Le capitaine Marion s’était approché de moi ; il me dit tout bas :

– C’est pourtant un bon cœur que ce Victorin ; combien il aime sa mère… combien il aime son enfant !… Il leur est certes aussi attaché que je le suis, moi, à mon ami Eustache, qui compose à lui seul toute ma famille… Quel dommage que cette peste de luxure (le bon capitaine prononçait peu de paroles sans y joindre cette exclamation), quel dommage que cette peste de luxure tienne si souvent ce jeune homme entre ses griffes !

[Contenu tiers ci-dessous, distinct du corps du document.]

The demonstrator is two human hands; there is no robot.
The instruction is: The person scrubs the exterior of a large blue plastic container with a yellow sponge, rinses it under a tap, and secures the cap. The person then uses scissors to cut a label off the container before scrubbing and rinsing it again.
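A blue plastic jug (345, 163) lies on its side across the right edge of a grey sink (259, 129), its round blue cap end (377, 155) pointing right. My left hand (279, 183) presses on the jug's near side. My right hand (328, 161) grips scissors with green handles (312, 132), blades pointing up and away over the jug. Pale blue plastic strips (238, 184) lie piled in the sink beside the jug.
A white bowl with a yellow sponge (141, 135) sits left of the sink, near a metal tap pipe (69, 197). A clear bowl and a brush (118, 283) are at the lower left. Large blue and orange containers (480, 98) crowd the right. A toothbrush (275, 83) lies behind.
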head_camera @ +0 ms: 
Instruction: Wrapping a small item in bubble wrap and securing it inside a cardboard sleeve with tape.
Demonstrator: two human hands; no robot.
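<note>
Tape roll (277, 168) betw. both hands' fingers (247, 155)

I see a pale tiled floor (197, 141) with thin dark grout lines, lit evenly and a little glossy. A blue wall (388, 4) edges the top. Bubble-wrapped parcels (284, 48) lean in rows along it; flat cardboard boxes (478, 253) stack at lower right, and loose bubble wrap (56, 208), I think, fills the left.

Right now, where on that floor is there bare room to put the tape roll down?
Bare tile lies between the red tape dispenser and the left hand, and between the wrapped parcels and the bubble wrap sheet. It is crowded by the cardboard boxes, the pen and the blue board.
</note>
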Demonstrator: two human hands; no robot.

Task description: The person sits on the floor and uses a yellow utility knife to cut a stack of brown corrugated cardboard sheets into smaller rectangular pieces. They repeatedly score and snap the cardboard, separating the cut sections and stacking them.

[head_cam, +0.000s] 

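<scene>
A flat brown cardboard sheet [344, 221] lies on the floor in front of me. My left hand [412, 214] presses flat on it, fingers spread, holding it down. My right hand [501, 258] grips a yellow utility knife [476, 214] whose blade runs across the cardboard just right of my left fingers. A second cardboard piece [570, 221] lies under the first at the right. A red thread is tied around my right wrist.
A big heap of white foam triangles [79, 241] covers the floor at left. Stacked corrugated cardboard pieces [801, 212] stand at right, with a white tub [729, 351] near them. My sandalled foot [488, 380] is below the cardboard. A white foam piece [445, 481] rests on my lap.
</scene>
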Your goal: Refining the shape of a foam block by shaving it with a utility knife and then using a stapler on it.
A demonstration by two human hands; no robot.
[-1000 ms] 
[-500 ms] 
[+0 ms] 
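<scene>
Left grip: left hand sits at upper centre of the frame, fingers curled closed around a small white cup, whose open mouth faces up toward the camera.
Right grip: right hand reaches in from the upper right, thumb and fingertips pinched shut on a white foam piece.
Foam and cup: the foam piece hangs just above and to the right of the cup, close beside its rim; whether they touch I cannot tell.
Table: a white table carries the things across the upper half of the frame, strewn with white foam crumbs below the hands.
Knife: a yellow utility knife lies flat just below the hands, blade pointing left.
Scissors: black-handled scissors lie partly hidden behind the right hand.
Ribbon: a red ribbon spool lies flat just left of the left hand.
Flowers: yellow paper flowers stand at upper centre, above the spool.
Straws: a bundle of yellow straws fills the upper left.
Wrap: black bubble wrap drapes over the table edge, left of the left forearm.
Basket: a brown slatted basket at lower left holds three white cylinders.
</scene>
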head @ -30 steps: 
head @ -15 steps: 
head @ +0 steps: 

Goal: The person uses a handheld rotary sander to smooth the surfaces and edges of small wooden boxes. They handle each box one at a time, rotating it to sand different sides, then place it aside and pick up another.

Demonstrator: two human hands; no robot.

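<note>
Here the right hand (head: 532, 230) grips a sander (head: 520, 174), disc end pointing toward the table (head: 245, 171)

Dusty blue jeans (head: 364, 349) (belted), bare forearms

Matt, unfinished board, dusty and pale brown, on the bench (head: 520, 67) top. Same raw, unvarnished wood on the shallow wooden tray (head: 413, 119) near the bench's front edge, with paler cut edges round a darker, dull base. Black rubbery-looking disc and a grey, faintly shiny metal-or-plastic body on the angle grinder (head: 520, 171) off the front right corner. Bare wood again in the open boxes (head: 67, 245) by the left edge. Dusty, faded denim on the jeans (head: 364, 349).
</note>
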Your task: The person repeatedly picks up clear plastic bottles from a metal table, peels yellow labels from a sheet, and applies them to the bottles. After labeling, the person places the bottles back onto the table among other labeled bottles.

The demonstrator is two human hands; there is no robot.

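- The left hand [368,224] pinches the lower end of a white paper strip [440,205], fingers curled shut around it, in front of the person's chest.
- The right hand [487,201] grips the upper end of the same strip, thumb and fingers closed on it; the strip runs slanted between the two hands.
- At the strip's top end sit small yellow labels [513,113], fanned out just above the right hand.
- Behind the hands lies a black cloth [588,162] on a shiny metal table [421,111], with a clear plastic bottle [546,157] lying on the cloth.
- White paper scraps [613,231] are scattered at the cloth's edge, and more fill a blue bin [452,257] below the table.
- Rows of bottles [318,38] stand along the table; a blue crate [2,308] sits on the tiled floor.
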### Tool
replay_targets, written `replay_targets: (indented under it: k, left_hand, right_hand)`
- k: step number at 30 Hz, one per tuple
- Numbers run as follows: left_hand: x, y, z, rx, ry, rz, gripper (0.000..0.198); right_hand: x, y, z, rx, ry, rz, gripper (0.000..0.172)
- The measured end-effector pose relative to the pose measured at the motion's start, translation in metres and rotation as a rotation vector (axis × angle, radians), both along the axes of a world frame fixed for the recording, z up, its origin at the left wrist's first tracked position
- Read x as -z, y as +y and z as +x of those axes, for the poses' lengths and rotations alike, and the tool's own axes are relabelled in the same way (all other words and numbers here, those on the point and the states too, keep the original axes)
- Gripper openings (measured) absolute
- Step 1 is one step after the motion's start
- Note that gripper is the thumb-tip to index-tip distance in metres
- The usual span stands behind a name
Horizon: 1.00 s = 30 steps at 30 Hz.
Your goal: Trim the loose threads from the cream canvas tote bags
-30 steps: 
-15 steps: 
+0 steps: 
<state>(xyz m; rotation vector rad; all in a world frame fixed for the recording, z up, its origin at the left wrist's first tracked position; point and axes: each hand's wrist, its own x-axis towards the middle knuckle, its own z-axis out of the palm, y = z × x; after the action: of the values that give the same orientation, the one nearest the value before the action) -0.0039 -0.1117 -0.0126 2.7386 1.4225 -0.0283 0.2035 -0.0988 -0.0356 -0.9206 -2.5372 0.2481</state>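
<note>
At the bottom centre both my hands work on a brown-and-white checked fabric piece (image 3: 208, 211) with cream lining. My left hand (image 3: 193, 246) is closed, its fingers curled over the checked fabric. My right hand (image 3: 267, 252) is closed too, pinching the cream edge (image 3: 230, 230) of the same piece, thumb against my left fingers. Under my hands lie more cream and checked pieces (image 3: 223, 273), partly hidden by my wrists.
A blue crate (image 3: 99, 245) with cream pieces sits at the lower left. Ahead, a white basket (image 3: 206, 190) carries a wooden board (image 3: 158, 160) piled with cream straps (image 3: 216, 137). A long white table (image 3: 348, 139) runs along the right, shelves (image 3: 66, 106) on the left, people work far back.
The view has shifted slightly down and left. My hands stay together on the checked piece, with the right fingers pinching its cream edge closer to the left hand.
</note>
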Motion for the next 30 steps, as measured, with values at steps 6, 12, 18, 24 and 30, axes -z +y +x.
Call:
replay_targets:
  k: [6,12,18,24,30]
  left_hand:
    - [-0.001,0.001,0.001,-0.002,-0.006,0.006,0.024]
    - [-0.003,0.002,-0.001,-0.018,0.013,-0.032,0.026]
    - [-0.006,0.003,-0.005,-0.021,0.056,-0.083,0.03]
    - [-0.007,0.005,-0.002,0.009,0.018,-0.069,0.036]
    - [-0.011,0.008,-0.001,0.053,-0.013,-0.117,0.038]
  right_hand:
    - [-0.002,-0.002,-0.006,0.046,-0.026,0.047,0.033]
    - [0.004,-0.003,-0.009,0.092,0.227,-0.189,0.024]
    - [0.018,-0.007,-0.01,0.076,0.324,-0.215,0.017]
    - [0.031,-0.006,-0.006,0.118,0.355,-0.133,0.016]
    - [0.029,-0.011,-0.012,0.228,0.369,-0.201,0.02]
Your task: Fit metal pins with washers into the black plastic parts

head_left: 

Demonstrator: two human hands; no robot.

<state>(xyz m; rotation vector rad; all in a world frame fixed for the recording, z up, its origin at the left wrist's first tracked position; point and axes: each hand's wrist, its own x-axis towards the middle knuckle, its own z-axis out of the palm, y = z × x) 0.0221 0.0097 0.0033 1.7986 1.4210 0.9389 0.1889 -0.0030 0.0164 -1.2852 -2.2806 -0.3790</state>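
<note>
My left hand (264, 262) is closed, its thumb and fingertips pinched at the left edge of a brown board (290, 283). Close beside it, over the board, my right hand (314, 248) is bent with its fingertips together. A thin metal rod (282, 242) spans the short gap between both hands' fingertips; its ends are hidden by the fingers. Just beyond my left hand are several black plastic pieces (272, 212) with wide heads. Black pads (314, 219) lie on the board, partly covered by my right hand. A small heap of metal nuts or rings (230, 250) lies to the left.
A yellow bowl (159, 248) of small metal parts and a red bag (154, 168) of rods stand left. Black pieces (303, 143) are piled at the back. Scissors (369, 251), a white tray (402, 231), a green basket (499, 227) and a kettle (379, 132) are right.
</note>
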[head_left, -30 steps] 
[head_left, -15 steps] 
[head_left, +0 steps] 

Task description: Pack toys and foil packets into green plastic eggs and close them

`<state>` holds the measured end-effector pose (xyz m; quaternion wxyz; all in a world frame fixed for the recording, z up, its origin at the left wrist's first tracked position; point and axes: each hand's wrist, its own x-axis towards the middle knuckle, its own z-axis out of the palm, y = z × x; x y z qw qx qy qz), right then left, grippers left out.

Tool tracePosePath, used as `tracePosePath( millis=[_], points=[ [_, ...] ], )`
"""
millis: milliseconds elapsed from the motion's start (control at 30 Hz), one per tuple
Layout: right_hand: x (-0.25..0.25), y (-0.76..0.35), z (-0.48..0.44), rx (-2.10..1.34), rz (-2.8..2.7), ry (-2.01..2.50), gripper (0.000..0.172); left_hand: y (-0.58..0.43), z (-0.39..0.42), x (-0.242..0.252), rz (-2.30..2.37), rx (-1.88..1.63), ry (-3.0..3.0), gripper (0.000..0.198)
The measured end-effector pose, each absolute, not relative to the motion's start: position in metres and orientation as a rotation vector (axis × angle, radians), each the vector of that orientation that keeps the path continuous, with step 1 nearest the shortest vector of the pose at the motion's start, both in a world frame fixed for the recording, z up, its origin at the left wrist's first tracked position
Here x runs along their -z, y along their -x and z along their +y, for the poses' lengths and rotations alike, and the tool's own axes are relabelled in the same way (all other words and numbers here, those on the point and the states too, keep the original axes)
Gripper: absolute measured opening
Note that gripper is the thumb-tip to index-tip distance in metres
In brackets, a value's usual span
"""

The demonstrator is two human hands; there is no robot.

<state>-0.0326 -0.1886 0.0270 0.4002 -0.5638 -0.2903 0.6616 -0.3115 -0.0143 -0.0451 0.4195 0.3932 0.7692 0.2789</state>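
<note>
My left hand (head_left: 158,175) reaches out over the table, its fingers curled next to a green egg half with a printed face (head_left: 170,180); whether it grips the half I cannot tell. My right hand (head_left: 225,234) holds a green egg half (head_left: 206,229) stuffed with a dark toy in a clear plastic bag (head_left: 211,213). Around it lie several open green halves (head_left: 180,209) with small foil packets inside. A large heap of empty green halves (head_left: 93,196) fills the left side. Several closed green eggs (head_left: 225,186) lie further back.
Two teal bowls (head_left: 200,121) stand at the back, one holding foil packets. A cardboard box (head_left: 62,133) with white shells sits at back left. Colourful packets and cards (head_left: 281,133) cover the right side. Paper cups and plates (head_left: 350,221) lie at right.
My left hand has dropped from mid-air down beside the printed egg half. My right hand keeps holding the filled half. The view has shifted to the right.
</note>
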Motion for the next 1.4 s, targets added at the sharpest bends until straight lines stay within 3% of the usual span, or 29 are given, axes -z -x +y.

– C’est un malheur !… Mais croyez-vous Victorin capable de l’infâme lâcheté dont on l’accuse dans le camp ? — ai-je répondu au capitaine de manière à être entendu de Tétrik, qui, parlant tout bas à Victoria, semblait lui reprocher sa sévérité à l’égard de son fils.

– Non, par le diable ! — reprit Marion, — je ne crois pas Victorin capable de ces indignités… surtout quand je le vois ainsi entre son fils et sa mère.

Le jeune général, après avoir soigneusement replacé dans le berceau l’enfant qui lui tendait ses bras, dit affectueusement au gouverneur de Gascogne :

— Salut, Tétrik !… j’aime toujours à voir ici le sage et fidèle ami de ma mère.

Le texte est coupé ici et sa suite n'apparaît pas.